→ What is needed
Report each line from the listing that the string "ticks" appears in.

→ The data
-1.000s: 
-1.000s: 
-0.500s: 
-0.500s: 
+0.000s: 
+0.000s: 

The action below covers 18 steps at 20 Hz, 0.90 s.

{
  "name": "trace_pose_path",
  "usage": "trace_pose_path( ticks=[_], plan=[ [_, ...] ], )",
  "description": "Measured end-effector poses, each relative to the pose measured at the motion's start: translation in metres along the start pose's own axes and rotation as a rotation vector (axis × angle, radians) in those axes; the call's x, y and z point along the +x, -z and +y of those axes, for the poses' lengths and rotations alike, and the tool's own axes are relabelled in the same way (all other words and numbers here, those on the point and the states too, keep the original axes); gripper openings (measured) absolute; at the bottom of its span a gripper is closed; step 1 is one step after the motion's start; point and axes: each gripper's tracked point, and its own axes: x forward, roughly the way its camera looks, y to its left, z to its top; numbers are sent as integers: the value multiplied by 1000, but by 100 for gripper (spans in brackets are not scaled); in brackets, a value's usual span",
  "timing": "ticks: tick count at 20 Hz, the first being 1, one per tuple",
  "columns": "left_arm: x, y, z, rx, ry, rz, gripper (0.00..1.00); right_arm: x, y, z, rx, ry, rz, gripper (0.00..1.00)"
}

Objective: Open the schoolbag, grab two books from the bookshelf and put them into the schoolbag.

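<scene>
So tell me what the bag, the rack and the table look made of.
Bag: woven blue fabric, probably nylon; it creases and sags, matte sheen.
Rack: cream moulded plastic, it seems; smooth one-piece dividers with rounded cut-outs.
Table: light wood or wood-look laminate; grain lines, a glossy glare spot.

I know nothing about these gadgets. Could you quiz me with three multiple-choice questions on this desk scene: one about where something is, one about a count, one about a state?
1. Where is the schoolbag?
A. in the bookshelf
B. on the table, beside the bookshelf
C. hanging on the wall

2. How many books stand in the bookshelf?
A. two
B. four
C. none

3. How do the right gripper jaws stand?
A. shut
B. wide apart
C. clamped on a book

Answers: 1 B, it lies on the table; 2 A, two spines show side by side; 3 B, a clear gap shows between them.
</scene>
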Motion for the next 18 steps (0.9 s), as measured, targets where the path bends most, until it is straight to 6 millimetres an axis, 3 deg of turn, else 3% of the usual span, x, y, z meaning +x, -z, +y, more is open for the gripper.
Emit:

→ Your response
  "usage": "trace_pose_path( ticks=[_], plan=[ [_, ...] ], )",
  "timing": "ticks: tick count at 20 Hz, the first being 1, one per tuple",

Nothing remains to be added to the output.